Have you ever visited the garbage museum?


Even if the name of the museum doesn't sound very appealing, the truth is that visiting this amazingly revolutionary museum is something that all of us would benefit from! In fact, if you read further and visit msnbc.com to read the original article about this museum, you will witness the importantat role that it plays! Below is an extract from the original article for you to read:

"

STRATFORD, Conn. - In a waterfront industrial area near the Bridgeport line, the trucks keep dumping trash and the school buses keep dumping children.

Eight-year-old Matt Carlucci is in awe as soon as he walks through the front door of The Garbage Museum, confronted immediately by a colorful, 12-foot-tall dinosaur made out of junk. "Trash-o-saurus" resembles something out of the animated movie "Robots."

Pennsylvania sculptor Leo Sewell, who grew up near a dump, fashioned the 24-foot-long piece out of old "no parking" signs, cell phones, shoes, license plates, sunglasses, plastic toys and anything else he could get his hands on.
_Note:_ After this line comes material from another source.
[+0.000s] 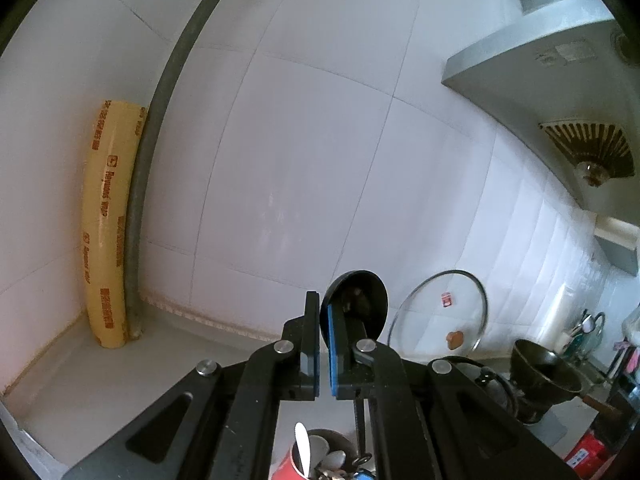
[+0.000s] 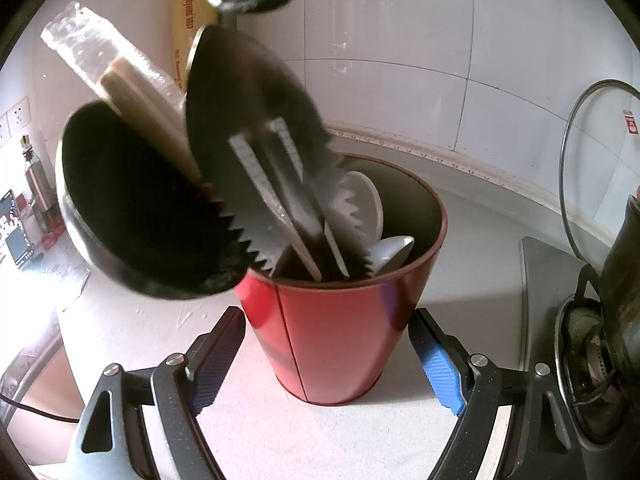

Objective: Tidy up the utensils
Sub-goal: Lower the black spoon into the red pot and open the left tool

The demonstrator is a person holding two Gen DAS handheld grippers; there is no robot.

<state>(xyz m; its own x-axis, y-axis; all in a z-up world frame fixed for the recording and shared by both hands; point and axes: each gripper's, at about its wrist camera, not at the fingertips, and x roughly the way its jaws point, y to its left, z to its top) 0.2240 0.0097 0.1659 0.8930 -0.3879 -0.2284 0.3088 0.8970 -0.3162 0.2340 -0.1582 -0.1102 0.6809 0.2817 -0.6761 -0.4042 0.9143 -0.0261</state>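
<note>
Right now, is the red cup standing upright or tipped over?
Upright: the red cup stands on its base on the counter, opening upward, utensils inside.

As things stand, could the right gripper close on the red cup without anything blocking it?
Probably yes. The right gripper is open, with its blue pads on either side of the red cup, low on the wall. The black ladle and the slotted spatula lean out above the rim, clear of the fingers.

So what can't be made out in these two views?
- Left wrist: the left tool hides the black ladle's handle; grip unclear.
- Left wrist: bottom edge cuts off the red cup.
- Right wrist: blurred black serrated utensil hides the cup's contents.
</note>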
Visitors are given a list of things to find on the dinosaur, and it's no easy feat.

"It's pretty cool," Matt said during a trip with his third-grade class from Sherman, Conn., on a recent Friday. "All the garbage on it, how big it is and how much it weighs."

The sculpture is 2,000 pounds, representing the average amount of garbage and recyclables each person in Connecticut discards each year. Like all the exhibits, "Trash-o-saurus" was designed with the goal of teaching how important recycling is.

The museum opened in 1993 at the Connecticut Resources Recovery Authority's recycling center in Stratford, "before 'green' was cool," a fact sheet says. About 32,200 people visited the museum and took part in its off-site programs last year, a record.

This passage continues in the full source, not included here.